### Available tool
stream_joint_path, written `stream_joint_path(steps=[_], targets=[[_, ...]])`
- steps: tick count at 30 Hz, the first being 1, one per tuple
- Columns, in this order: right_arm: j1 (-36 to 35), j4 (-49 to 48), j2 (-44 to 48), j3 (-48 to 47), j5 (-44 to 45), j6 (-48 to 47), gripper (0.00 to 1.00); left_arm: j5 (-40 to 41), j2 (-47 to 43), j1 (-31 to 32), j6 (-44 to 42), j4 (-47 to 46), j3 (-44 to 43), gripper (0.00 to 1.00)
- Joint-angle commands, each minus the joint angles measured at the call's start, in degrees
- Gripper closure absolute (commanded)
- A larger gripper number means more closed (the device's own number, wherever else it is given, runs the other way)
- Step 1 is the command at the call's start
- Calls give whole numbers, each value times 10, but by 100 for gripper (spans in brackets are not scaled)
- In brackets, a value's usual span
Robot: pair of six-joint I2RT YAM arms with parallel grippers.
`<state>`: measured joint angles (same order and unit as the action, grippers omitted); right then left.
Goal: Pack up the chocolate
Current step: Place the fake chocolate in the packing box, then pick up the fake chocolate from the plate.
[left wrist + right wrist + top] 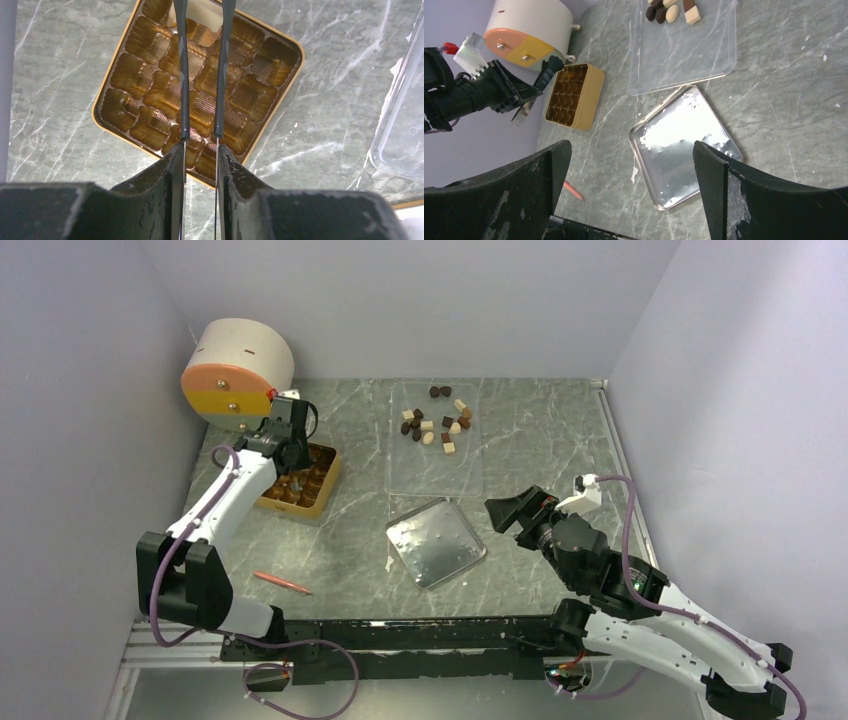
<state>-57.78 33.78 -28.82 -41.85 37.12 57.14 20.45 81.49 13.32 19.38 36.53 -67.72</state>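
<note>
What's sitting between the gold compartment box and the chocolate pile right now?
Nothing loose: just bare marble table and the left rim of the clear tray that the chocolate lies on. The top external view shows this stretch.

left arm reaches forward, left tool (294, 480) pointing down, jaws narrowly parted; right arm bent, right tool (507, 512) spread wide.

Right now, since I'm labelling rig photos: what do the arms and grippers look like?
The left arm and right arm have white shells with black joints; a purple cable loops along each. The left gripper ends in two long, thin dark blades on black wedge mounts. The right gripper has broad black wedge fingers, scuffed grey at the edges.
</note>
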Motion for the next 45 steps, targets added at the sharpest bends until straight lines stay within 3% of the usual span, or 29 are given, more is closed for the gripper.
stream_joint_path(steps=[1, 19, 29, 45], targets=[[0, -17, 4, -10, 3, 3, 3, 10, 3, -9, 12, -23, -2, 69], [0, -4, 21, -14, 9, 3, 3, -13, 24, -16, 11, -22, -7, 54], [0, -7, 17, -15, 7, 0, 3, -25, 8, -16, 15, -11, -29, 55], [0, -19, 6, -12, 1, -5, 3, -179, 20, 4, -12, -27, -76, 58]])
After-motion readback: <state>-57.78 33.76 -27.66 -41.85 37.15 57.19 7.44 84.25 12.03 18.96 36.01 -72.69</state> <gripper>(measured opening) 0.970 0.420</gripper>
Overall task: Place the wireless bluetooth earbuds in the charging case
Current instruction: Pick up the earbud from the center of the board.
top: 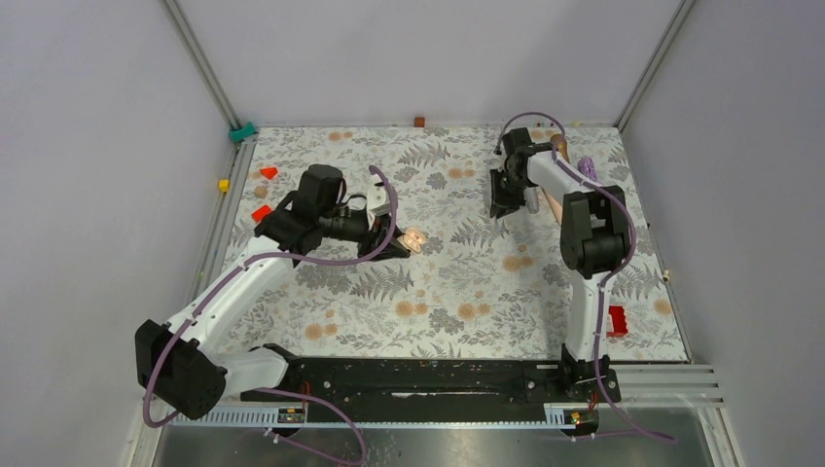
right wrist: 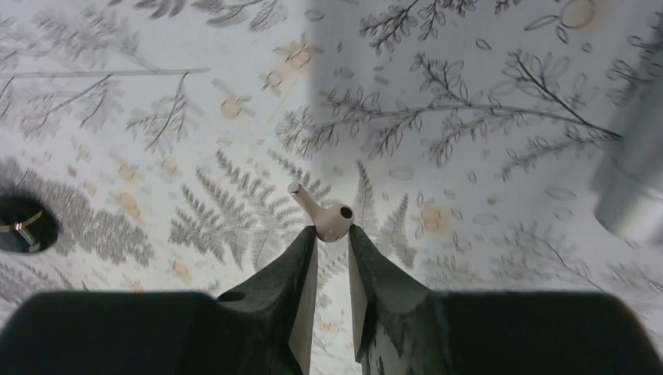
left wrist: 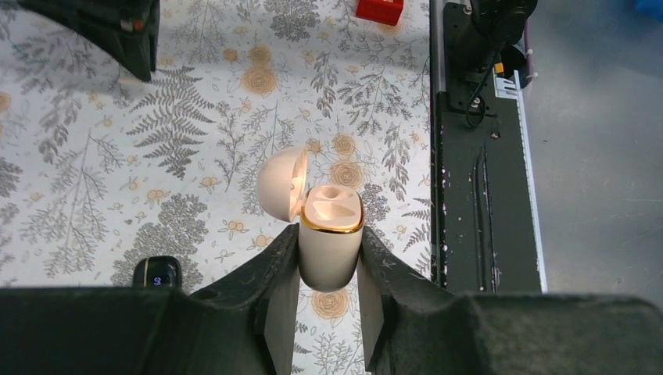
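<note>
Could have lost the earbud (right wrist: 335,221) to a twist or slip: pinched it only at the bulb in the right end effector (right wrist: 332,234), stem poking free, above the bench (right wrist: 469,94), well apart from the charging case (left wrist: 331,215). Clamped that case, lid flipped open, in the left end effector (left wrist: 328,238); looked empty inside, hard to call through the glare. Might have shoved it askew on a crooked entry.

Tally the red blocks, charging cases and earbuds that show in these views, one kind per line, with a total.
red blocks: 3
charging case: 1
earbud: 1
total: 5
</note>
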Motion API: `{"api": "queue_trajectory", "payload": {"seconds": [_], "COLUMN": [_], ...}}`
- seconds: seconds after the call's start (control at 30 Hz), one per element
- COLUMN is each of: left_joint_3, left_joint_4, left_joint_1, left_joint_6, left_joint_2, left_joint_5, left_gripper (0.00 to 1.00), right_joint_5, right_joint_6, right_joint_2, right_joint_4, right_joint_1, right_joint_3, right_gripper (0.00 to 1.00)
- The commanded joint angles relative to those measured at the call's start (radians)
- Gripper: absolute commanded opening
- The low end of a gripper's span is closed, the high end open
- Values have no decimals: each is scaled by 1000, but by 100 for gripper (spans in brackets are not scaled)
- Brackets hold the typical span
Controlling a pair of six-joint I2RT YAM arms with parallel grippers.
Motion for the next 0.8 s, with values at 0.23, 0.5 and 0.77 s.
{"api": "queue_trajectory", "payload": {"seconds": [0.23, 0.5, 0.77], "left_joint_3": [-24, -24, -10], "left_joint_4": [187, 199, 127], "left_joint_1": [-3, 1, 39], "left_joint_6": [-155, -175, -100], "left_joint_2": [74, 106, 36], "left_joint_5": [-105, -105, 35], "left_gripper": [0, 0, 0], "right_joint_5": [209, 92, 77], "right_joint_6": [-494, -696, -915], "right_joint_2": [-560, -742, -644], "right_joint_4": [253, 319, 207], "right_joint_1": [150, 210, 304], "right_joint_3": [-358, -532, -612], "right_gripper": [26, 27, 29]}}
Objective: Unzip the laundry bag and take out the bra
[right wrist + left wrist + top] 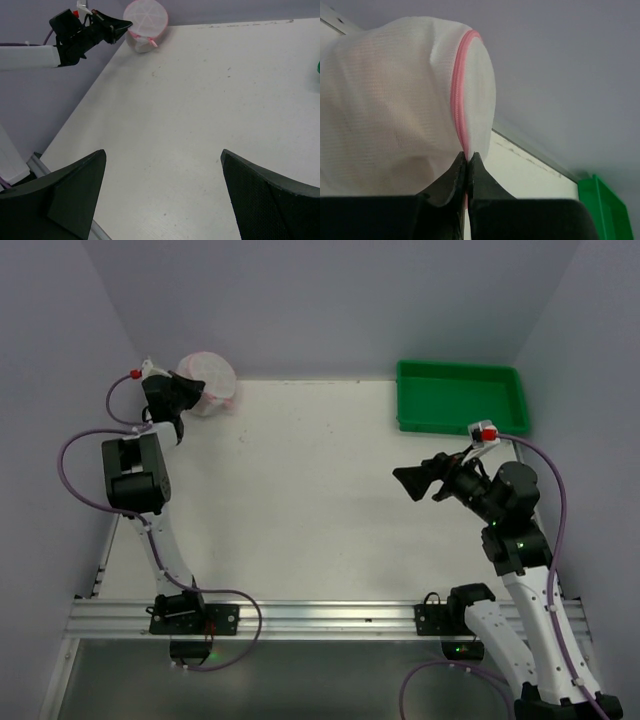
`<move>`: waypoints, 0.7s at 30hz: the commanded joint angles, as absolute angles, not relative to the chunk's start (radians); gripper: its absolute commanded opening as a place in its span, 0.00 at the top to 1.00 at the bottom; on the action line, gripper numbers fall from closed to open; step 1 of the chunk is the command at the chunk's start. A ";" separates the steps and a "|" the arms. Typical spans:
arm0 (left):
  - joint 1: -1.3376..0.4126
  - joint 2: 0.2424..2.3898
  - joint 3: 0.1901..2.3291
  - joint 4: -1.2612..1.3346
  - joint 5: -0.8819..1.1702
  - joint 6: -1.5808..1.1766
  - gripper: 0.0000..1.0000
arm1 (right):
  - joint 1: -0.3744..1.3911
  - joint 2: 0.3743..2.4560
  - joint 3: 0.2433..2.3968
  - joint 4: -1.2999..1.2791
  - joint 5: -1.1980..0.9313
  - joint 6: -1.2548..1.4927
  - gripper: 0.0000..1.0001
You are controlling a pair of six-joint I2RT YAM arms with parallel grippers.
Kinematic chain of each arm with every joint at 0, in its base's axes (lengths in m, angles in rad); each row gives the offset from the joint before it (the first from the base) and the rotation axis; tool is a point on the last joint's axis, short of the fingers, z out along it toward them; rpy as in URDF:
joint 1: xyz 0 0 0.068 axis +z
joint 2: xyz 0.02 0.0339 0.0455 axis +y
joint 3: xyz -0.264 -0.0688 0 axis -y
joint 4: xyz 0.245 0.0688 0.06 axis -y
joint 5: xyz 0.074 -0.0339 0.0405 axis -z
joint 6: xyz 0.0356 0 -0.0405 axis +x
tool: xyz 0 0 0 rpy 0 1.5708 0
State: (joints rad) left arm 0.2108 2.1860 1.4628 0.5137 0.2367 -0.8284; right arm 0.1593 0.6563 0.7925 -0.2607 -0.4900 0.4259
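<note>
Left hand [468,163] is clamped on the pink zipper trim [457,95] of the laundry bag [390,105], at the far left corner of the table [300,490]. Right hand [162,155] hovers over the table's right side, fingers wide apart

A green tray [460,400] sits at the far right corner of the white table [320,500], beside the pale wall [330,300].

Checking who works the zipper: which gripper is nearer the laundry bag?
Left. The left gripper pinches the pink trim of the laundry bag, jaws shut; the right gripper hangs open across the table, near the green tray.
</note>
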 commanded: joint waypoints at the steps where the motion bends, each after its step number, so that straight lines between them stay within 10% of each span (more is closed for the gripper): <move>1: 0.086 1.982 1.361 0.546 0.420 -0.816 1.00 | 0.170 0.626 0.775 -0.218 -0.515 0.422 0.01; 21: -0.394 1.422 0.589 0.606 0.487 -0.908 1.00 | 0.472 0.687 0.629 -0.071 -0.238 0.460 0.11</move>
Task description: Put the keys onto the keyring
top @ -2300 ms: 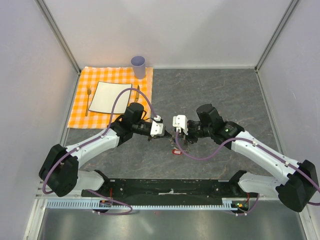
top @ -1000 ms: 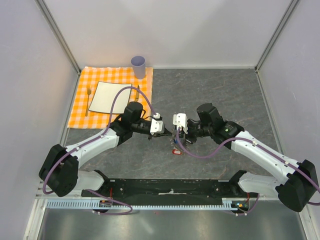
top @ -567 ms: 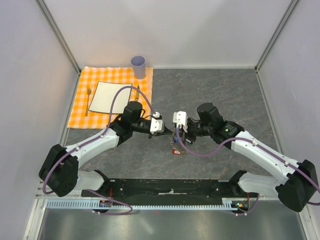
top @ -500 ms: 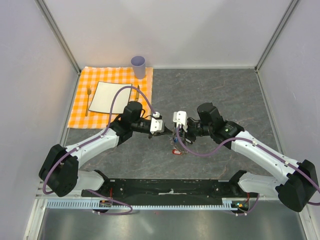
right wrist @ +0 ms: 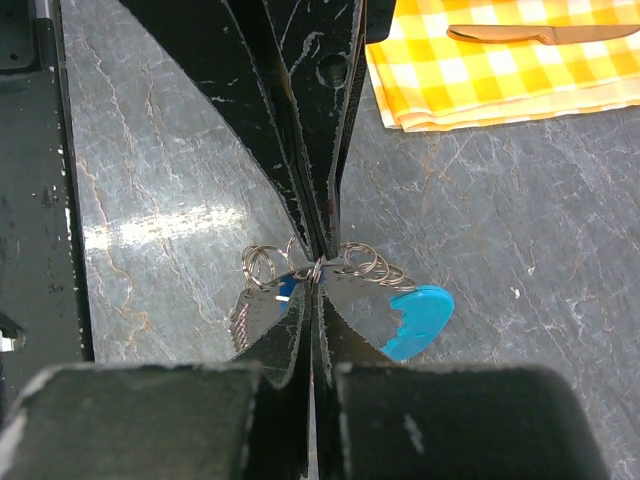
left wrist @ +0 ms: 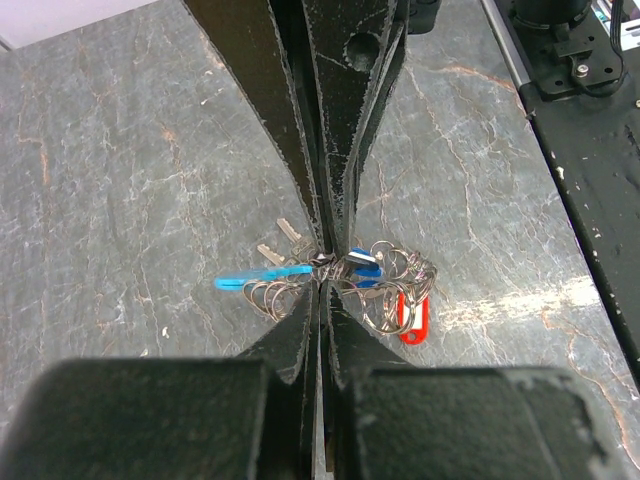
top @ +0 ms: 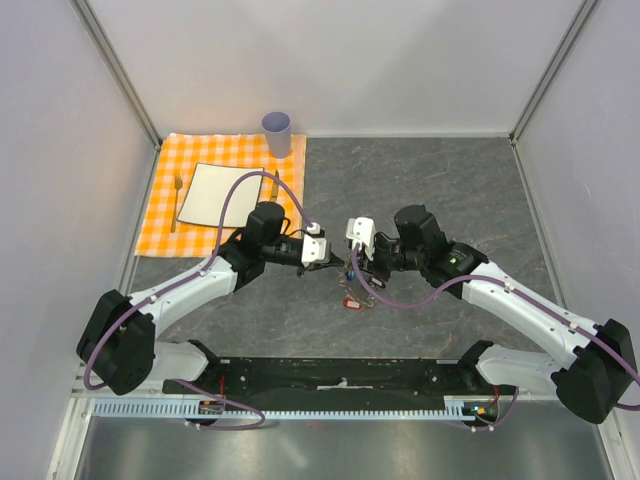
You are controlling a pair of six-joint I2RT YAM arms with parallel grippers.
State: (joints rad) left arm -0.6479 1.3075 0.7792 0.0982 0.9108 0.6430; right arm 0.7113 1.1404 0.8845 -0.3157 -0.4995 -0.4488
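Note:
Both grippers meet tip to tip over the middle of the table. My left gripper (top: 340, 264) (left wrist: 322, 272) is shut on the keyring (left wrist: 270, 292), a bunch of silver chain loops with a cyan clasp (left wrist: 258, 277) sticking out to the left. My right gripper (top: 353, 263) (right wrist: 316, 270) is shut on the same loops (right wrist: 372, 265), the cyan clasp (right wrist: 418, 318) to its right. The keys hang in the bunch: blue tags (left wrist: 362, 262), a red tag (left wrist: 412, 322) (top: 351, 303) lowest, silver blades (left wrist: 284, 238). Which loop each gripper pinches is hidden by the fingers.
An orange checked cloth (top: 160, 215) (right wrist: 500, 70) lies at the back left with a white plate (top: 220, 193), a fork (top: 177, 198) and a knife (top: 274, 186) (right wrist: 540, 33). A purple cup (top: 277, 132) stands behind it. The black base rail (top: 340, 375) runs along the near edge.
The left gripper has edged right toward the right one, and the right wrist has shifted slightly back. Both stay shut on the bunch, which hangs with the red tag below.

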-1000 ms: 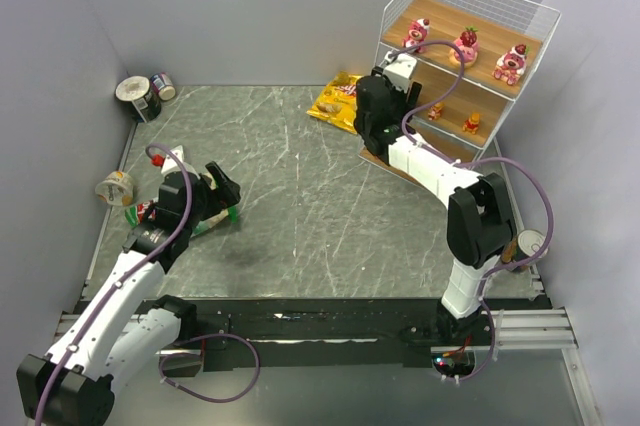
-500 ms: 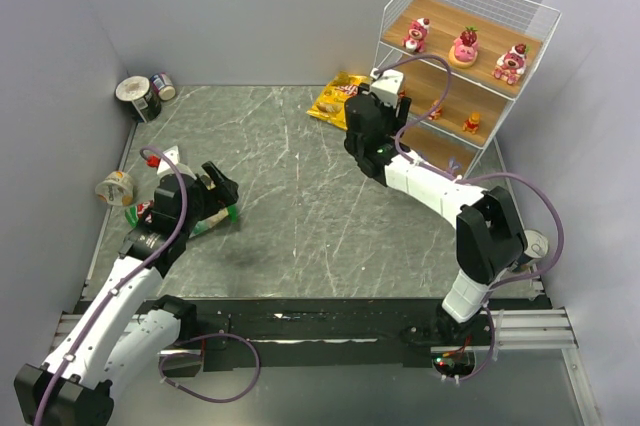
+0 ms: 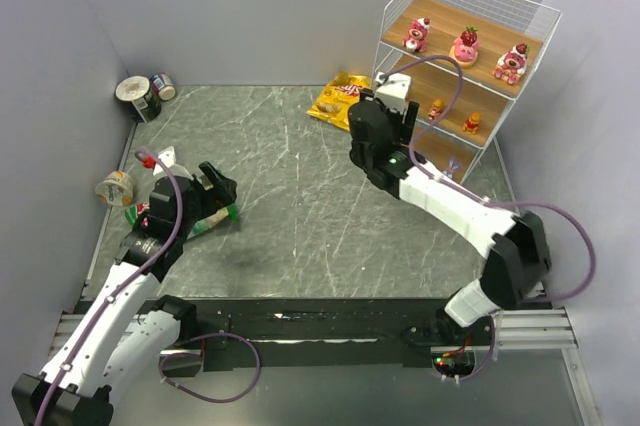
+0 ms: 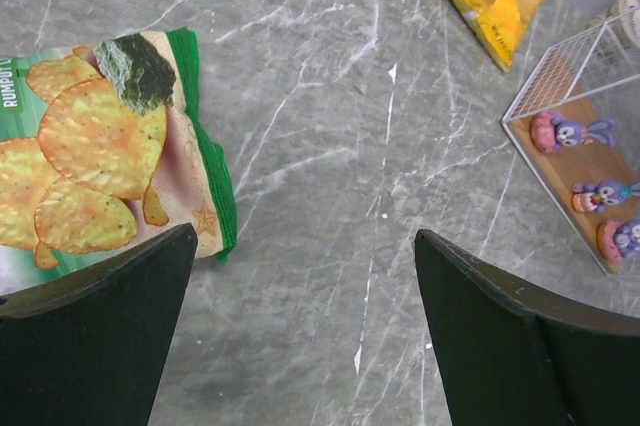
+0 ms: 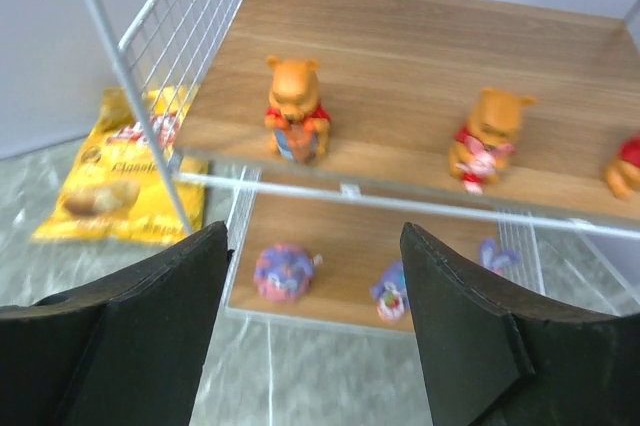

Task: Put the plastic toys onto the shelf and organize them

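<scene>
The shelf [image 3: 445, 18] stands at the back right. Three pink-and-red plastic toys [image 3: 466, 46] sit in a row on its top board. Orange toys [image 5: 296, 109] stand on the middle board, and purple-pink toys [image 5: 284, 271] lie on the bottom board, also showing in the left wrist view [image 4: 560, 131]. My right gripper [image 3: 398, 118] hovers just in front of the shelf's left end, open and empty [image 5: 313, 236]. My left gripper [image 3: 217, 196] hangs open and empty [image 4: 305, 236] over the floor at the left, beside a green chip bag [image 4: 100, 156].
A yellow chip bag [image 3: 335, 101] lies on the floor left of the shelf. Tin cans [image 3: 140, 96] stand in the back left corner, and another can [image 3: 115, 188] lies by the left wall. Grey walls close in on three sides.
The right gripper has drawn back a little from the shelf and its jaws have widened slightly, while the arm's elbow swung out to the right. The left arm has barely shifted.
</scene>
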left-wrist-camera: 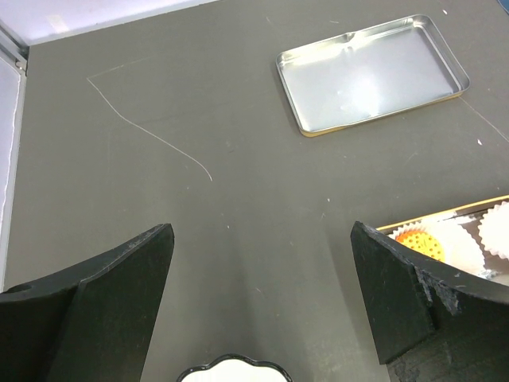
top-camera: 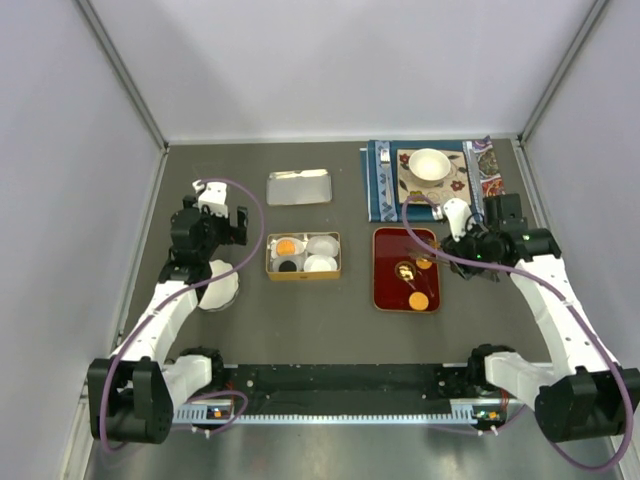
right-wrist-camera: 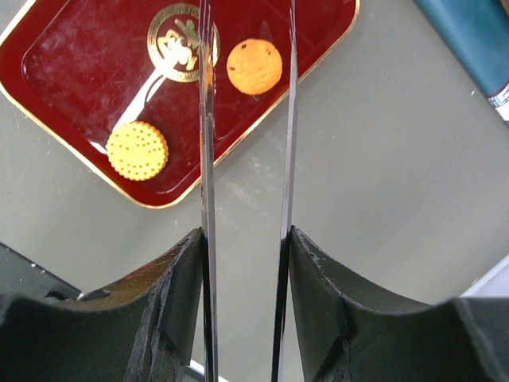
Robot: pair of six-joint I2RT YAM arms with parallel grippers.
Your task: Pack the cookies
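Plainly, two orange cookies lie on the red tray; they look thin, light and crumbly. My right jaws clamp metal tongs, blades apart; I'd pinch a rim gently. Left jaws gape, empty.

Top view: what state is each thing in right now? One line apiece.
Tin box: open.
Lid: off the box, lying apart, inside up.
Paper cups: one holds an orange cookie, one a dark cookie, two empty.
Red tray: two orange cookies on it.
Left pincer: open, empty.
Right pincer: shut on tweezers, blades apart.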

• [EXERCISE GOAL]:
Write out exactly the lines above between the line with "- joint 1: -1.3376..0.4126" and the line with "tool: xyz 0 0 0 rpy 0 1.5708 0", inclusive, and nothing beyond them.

• [RESULT OF THE TASK]:
  - joint 1: -1.3376..0.4126
  - joint 2: 0.2424..2.3898
  - joint 3: 0.1901..2.3291
  - joint 4: -1.2612..1.3346
  - joint 5: -0.8819..1.1702
  - joint 6: -1.5808..1.1766
  - gripper: 0.0000..1.0000
arm1 (right):
  - joint 1: -0.3744..1.3911
  - joint 2: 0.3743..2.4560
  - joint 3: 0.2433..2.3968
  - joint 4: -1.2999..1.2791
  - joint 5: -1.1980..0.9313
  - joint 6: -1.2548..1.4927
  - gripper: 0.0000..1.0001
You are controlling a pair of six-joint I2RT YAM arms with parallel grippers.
Kinematic chain of each arm with every joint at 0, in its base's axes (lengths in m, angles in rad); each row gives the offset from the joint before it (the first from the base) and the rotation axis; tool is a point on the last joint's axis, short of the fingers, z out along it toward them; rpy as in URDF:
joint 1: xyz 0 0 0.068 axis +z
joint 2: xyz 0.02 0.0339 0.0455 axis +y
joint 3: xyz -0.264 -0.0688 0 axis -y
joint 4: xyz 0.245 0.0688 0.06 axis -y
joint 5: xyz 0.074 -0.0339 0.0405 axis -z
joint 6: xyz 0.0356 0 -0.0405 axis +x
tool: xyz 0 0 0 rpy 0 1.5708 0

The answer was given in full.